Fourth, it is necessary to strengthen the legal framework governing the distribution of vaccines and medicines to ensure equitable access to healthcare for all citizens. The state must establish legal mechanisms that guarantee fair and non-discriminatory distribution of vaccines.

Fifth, it is essential to strengthen the national health system through capacity building of hospitals, healthcare workers, health laboratories, and epidemiological surveillance systems. Health law reform should not be limited to regulatory aspects alone but must also be accompanied by institutional strengthening and healthcare infrastructure development.

Thus, the COVID-19 pandemic demonstrates that health law plays a highly significant role in managing public health crises. Law functions not only as an instrument of social control but also as a mechanism for protecting public rights and ensuring legal certainty in state policies. Therefore, adaptive, just, and human rights–oriented health law reform is an urgent necessity to ensure that Indonesia is better prepared to face future outbreaks and pandemics.

References

Constitution of the Republic of Indonesia of 1945.

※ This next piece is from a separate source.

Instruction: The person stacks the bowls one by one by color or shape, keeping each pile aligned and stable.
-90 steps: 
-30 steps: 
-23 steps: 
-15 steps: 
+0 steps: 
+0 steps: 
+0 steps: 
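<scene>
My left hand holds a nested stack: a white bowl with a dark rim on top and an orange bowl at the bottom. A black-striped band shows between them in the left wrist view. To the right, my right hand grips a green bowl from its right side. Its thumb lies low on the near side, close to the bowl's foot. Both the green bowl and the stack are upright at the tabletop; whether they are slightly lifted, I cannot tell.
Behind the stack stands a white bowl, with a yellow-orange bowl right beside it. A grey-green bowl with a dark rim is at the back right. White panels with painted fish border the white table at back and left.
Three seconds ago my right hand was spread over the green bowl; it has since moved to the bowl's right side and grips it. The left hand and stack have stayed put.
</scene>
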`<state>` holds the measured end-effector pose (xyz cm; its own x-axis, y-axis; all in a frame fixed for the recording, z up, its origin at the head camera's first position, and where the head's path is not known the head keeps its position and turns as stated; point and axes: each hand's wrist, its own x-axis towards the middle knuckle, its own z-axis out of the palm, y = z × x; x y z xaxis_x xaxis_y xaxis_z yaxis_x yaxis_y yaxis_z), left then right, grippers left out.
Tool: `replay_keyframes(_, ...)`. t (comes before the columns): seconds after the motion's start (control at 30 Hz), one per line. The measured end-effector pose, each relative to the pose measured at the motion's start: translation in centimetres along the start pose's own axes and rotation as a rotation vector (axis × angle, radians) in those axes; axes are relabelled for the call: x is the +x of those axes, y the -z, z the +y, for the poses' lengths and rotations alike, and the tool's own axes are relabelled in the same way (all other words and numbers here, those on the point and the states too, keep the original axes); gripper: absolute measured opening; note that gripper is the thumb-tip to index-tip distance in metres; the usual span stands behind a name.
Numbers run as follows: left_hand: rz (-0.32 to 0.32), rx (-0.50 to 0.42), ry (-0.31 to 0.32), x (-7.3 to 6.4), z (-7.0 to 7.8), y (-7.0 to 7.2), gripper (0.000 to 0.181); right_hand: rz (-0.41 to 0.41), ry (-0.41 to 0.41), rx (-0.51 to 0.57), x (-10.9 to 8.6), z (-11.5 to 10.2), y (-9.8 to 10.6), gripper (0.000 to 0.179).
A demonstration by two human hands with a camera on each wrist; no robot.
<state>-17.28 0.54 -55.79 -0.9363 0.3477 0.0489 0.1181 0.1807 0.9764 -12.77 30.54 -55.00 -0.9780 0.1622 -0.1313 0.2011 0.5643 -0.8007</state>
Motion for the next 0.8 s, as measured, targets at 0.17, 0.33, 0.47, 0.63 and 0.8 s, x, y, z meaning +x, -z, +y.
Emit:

Law of the Republic of Indonesia Number 6 of 2018 concerning Health Quarantine.

Law of the Republic of Indonesia Number 17 of 2023 concerning Health.

Law of the Republic of Indonesia Number 27 of 2022 concerning Personal Data Protection.

Presidential Decree Number 11 of 2020 concerning the Declaration of COVID-19 as a Public Health Emergency.

Presidential Decree Number 12 of 2020 concerning the Designation of the Non-Natural Disaster of COVID-19 Outbreak as a National Disaster.

Marzuki, P. M. (2021). Pengantar ilmu hukum. Kencana.

Nasution, B. J. (2013). Hukum kesehatan: Pertanggungjawaban dokter. Rineka Cipta.

Soekanto, S. (1990). Segi-segi hukum hak dan kewajiban pasien dalam kerangka hukum kesehatan. Mandar Maju.